Cancer Imaging and Therapy with Bispecific Antibody Pretargeting

Update Cancer Ther. 2007 Mar;2(1):19-31. doi: 10.1016/j.uct.2007.04.003.

Abstract

This article reviews recent preclinical and clinical advances in the use of pretargeting methods for the radioimmunodetection and radioimmunotherapy of cancer. Whereas directly-labeled antibodies, fragments, and subfragments (minibodies and other constructs) have shown promise in both imaging and therapy applications over the past 25 years, their clinical adoption has not fulfilled the original expectations due to either poor image resolution and contrast in scanning or insufficient radiation doses delivered selectively to tumors for therapy.
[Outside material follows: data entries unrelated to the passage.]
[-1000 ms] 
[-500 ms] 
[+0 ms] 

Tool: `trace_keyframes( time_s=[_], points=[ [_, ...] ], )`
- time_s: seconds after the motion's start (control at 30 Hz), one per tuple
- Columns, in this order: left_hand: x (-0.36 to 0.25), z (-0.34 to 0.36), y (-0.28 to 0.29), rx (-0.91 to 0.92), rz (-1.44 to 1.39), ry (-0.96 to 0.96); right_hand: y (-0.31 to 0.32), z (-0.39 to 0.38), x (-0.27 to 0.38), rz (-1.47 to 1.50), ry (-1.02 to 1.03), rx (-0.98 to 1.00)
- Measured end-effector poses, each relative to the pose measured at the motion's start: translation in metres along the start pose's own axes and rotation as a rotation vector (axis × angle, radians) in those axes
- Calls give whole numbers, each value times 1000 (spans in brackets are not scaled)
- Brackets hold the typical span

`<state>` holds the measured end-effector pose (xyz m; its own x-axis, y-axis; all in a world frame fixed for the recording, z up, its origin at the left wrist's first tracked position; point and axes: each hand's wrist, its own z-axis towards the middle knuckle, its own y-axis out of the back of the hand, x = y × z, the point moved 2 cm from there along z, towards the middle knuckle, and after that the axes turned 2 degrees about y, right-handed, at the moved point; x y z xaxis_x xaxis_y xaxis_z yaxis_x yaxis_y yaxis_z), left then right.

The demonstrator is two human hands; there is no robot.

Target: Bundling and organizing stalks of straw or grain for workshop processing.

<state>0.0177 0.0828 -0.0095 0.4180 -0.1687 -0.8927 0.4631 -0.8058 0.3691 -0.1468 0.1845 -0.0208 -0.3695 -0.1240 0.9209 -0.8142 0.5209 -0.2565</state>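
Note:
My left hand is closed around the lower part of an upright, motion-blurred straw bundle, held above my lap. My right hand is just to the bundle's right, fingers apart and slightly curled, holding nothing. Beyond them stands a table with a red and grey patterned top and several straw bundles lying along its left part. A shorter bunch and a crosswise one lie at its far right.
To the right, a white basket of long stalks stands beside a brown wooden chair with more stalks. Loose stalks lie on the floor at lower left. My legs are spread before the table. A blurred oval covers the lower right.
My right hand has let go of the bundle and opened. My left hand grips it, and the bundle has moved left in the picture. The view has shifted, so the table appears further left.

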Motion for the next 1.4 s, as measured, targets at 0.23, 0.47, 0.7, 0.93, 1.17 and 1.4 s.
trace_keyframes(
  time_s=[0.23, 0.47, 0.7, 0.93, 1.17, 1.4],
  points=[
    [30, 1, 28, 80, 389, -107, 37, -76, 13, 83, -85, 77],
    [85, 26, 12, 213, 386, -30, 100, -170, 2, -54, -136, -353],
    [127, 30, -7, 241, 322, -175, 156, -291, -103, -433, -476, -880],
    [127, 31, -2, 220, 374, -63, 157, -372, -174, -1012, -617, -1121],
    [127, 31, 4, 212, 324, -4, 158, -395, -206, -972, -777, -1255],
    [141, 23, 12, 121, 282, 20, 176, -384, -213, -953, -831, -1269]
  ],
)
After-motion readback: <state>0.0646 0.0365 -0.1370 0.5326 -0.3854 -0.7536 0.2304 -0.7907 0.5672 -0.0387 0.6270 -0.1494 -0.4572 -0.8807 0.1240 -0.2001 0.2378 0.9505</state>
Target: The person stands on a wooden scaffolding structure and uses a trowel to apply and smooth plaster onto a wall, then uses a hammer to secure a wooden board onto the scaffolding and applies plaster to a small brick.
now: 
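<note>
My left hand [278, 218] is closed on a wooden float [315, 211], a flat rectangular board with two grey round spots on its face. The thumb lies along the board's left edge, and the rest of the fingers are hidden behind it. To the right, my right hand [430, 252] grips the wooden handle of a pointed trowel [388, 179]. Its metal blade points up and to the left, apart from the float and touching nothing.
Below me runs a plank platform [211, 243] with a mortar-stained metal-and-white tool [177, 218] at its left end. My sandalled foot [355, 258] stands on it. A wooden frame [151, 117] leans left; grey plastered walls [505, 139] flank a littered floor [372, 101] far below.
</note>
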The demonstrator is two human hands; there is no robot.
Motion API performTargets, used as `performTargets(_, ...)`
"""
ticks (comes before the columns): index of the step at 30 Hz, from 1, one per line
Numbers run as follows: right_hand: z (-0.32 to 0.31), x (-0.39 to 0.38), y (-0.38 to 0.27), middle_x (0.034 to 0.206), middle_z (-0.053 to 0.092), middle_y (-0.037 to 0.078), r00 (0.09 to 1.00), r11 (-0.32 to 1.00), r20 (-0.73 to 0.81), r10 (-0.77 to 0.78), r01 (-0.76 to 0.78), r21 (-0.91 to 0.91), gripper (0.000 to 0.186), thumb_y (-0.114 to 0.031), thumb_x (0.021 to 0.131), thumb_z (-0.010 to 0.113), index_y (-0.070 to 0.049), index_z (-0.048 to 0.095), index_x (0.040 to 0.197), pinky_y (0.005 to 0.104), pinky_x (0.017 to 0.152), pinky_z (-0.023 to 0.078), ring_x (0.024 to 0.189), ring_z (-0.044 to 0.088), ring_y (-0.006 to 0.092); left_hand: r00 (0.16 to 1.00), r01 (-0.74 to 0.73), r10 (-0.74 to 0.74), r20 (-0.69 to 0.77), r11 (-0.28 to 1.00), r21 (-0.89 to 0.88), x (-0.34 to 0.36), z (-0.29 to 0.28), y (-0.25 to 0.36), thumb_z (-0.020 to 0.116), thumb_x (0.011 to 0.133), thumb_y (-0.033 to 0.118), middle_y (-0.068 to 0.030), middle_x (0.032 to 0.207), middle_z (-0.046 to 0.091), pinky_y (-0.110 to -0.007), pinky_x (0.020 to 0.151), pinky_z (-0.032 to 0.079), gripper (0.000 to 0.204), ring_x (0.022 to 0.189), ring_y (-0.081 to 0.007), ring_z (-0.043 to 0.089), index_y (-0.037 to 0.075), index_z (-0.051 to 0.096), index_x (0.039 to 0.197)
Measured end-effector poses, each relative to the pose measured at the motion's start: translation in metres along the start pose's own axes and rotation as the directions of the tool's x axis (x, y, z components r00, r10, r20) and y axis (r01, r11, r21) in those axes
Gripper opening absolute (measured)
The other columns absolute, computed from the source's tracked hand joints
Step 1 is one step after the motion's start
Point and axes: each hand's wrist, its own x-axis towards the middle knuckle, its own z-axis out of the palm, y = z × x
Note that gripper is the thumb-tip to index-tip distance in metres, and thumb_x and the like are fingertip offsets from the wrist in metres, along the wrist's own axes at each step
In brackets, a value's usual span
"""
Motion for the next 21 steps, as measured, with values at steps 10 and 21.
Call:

Pretargeting involves the separation of the localization of tumor with an anticancer antibody from the subsequent delivery of the imaging or therapeutic radionuclide. This has shown improvements in both imaging and therapy by overcoming the limitations of conventional, or 1-step, radioimmunodetection or radioimmunotherapy. We focus herein on the use of bispecific antibodies followed by radiolabeled peptide haptens as a new modality of selective delivery of radionuclides for the imaging and therapy of cancer. Our particular emphasis in pretargeting is the use of bispecific trimeric (3 Fab's) recombinant constructs made by a modular method of antibody and protein engineering of fusion molecules called Dock and Lock (DNL).